What to do: Each line from the top of the listing down to and including the line with "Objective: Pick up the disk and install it" must be duplicated exactly; pictures are to be skipped.

[Start of section]

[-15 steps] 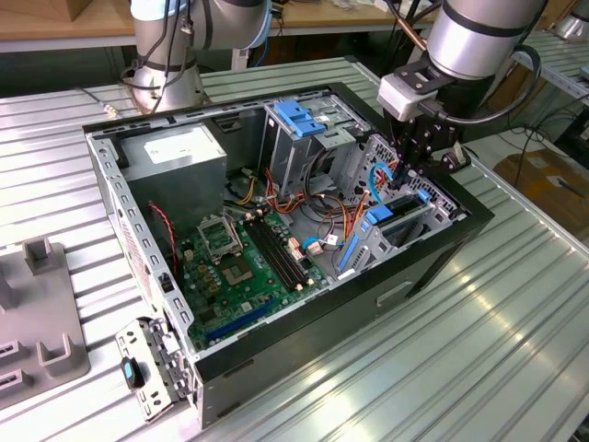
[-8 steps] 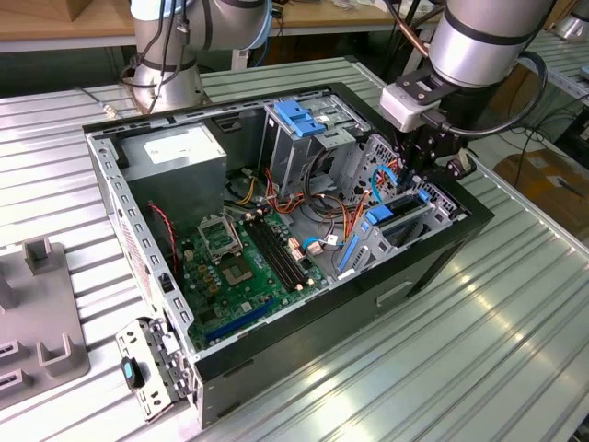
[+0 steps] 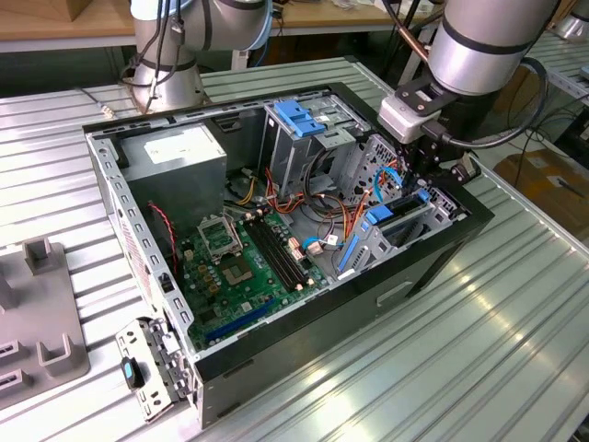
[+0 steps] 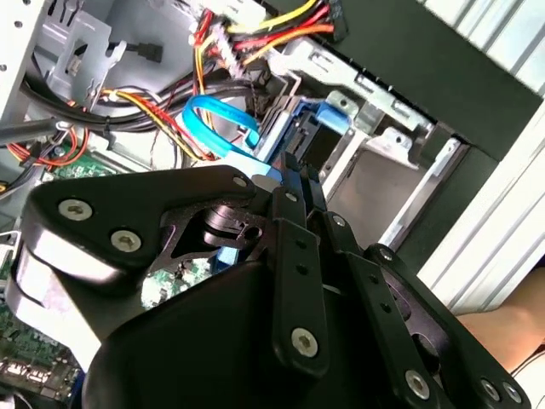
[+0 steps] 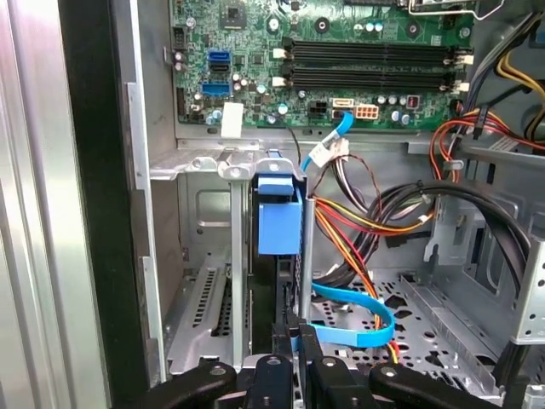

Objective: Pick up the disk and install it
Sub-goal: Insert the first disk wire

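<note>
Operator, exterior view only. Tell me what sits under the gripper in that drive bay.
Observer: In the first wrist view, the disk's blue carrier stands edge-on in a slot between upright metal rails.
Operator: Report its alignment.
Observer: It runs parallel to the rails, not tilted.
Operator: List cables nearby.
Observer: A flat light-blue cable loops over the perforated bay floor beside the slot, passing close to the gripper.
</note>
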Tool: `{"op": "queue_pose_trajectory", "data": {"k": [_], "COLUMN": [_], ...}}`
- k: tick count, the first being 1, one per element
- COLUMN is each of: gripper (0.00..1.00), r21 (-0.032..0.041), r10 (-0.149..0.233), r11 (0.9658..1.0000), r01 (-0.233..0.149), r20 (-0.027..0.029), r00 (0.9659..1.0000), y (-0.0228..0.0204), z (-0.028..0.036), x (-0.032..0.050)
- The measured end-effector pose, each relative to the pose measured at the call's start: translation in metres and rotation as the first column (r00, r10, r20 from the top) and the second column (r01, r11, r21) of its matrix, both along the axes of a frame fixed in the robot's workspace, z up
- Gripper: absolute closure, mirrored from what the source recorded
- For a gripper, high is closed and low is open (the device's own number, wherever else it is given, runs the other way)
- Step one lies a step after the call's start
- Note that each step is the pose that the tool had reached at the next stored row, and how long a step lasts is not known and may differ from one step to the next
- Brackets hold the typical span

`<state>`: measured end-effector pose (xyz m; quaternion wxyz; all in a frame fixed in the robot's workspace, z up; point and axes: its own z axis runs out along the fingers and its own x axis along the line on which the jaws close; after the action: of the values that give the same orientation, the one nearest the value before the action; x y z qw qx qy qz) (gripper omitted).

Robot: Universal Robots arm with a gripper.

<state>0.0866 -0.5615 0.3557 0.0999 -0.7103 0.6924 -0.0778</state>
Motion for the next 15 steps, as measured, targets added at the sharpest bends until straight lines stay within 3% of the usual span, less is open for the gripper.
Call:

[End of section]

Solution:
[-15 steps] 
[-8 steps] 
[+0 steps] 
[+0 steps] 
[+0 steps] 

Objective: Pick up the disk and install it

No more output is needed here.